Foreword to Young Working Girls, 1913

REEL 47_0672.jpg
REEL 47_0673.jpg

BECAUSE the modern industrial city is so new that we are as yet ignorant of its ultimate reactions upon human life, the following study should be valuable, as a revelation of the impressions and scars which this new type of city makes upon that most highly sensitized material, the body and soul of the young girl at the moment she is most keenly conscious of her surroundings.

That the study is confined to those girls who live in the crowded quarters of the city, and who work in its least skilled industries, make it none the less significant; for the young girl is quite as sensitive when she is rudely jostled in noisy tenement houses and factories as she is when sheltered in the silence of woods and country lanes. [page 2]

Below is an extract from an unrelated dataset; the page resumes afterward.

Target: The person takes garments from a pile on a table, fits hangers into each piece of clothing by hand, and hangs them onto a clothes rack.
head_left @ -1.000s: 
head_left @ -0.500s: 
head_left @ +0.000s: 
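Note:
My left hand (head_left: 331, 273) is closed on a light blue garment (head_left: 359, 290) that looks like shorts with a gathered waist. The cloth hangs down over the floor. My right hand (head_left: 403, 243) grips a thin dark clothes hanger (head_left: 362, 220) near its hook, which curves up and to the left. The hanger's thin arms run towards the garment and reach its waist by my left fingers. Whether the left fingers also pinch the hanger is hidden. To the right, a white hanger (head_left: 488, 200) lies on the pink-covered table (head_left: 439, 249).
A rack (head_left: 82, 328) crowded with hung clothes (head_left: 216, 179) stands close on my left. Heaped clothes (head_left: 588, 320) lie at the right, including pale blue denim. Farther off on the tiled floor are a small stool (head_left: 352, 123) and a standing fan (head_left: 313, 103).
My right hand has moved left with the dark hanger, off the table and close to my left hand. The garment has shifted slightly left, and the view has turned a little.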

These young people, with their newborn instincts, whether walking in the teeming streets or in the open fields, continually test the achievements and short-comings of the life about them, by their own standards of romance as old as the world. At moments they are curiously aloof and critical, and they are prone to feel separated from their elders by a great gulf which is, indeed, seldom crossed unless the elders make the first effort.

Settlements have always hoped to know something of the inner lives of their constituents, realizing that such knowledge must be based upon years of simple companionship and mutual understanding. In so far as the conclusions in this study show sympathetic insight, that mission has been successful.

It is possibly in keeping with the multiple object of the study, that it records the experiences of more than two thousand people who are daily concerned with [page 3] the welfare of young girls, and that these experiences gathered from a score of cities fall so easily into a composite impression.